Blood Smear findings

The CBC demonstrated severe anemia and mild leukopenia. The peripheral blood smear showed numerous acanthocytes and poikilocytosis shown below.

McLeodAcantyocytes3

McLeodAcantyocytes4

Additional Clinical Findings

Abdominal ultrasonography demonstrated hepatosplenomegaly with enlarged porta-hepatis lymph nodes. Additionally, chest CT scanning demonstrated bilateral mass-like consolidations, prominent hilar lymphadenopathy, and osteolytic lesions of the vertebral bodies. A comprehensive investigation for opportunistic infections was negative. Lung and vertebral body biopsies (not pictured here) revealed poorly formed granulomas. A blood transfusion was considered; however, the patient had previously been demonstrated to express anti-Kx antibodies, which would require transfusion with exceedingly rare blood products.

Diagnosis

The preceding case history describes a patient with a contiguous gene deletion syndrome that includes chronic granulomatous disease (CGD) and the McLeod phenotype, demonstrating a fascinating disorder with important implications in hematopathology and several other disciplines of pathology.

Discussion

McLeod syndrome is a rare, X-linked disorder characterized by the deletion of the XK gene which encodes for the Xk protein. Overall, the lack of synthesis of the Xk protein leads to the lack of expression of the Kx antigen which in turn leads to a marked decrease in the quantities of Kell antigens. In this case, due to the presence of an anti-Kx antibody, the patient would require transfusion with either Kell-null or McLeod phenotype blood products. Unfortunately, only one unit of compatible blood was identified when the rare blood donor database was queried. The clinical team therefore elected for treatment with erythropoietin and iron supplementation which eventually lead to a modest increase in the patient’s hemoglobin concentration.

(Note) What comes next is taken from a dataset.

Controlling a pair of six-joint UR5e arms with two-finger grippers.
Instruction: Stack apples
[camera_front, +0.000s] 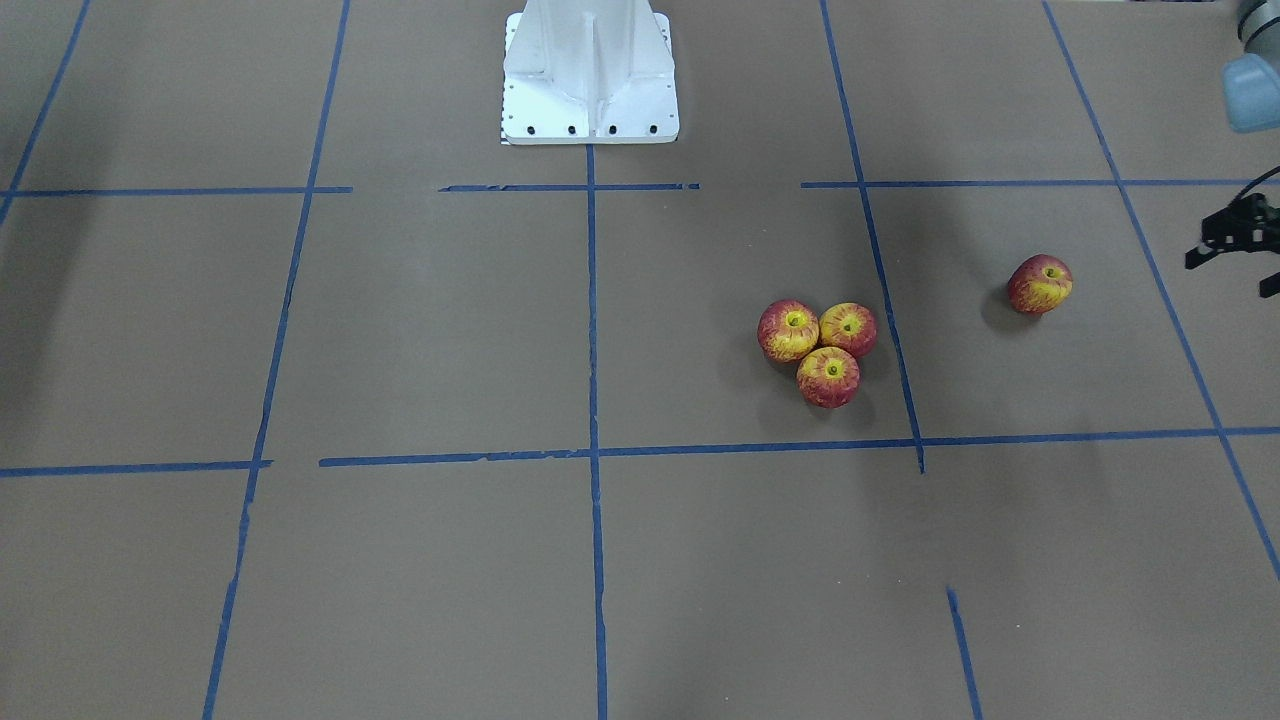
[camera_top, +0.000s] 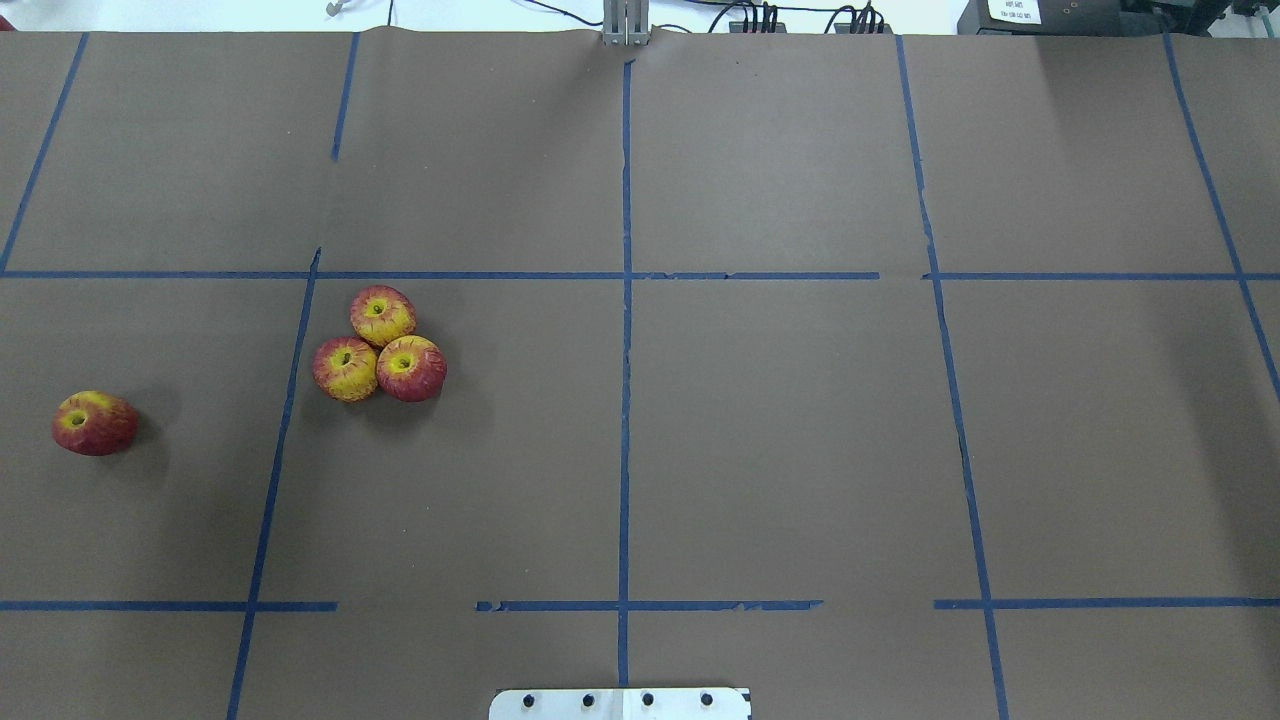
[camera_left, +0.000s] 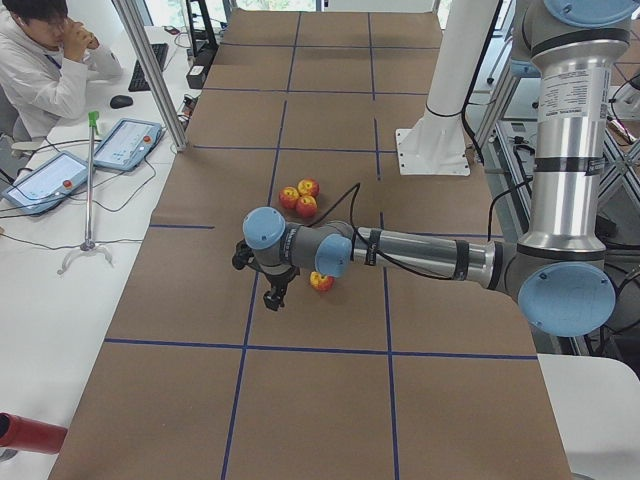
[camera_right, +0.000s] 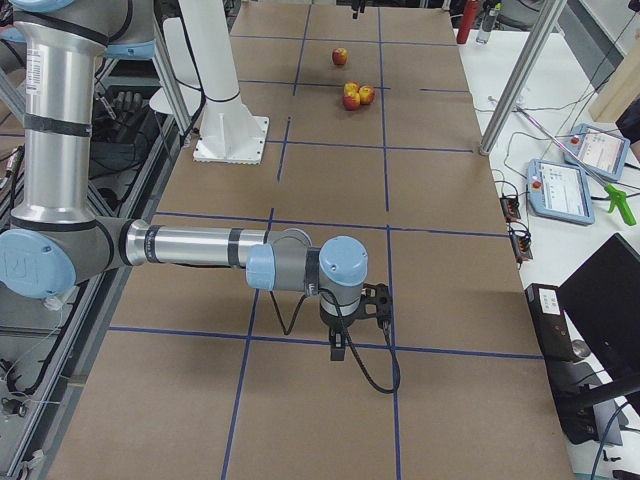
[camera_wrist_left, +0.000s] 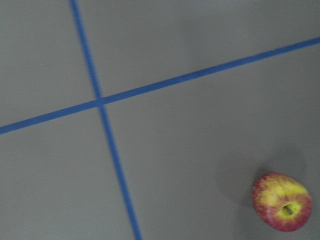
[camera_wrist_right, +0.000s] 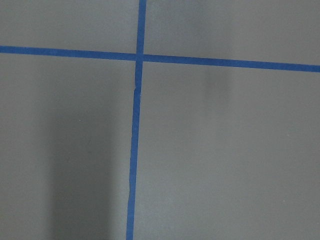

Acanthocytes, or spur cells, are spiculated red cells with a few projections of varying size and surface distribution that can be seen in a variety of clinical conditions including CGD with McLeod red cell phenotype. Other conditions include (but are not limited to) neuroacanthocytosis, malnutrition states, infantile pyknocytosis, (Lu) null Lutheran phenotype, hypothyroidism, myxedema, and Zieve syndrome. Acanthocytes should be distinguished from echinocytes, or burr cells, that also demonstrate multiple small projections but these are uniformly distributed on the red cell surface.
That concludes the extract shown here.